The Miami relatives' appeal to the 11th Circuit does not take away their right to file further appeals with the Supreme Court. The family's lawyers have said repeatedly that they will take the case to the nation's highest court.
A Washington law firm, Kirkand and Ellis, has joined the legal team representing the Miami relatives and filed the appeal via Federal Express.
"According to the lawyers, that makes it an official filing," said Miami family spokesman Armando Gutierrez.
Legal experts have said that unless the Miami relatives get another temporary injunction barring the boy's removal from the United States, Juan Miguel Gonzalez, the father of Elian, will be free to return to Cuba with his son by the end of this month.

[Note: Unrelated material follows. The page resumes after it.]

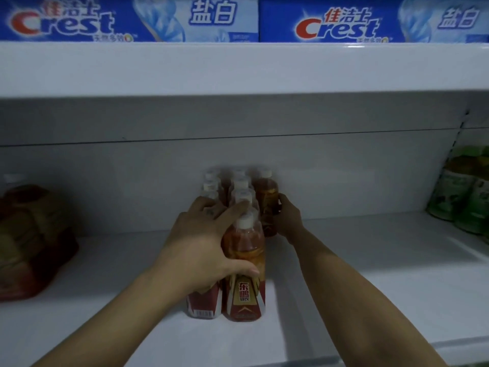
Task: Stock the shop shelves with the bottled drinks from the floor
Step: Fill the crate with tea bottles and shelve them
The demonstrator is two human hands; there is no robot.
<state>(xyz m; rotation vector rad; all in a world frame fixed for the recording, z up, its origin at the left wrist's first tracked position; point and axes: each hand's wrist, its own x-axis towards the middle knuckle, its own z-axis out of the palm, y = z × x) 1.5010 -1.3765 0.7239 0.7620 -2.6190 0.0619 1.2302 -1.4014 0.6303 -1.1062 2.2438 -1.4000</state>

They have also predicted that the Supreme Court will not take the case because there is no disagreement at the lower court level over the point of the law.
"The law is crystal clear here. The Supreme Court is not going to really be happy about having to get involved in this case simply to put Cuba on trial," said Washington immigration attorney Jose Pertierra, himself of Cuban descent. "In other words, they are not going to be used politically here; they are smarter than that."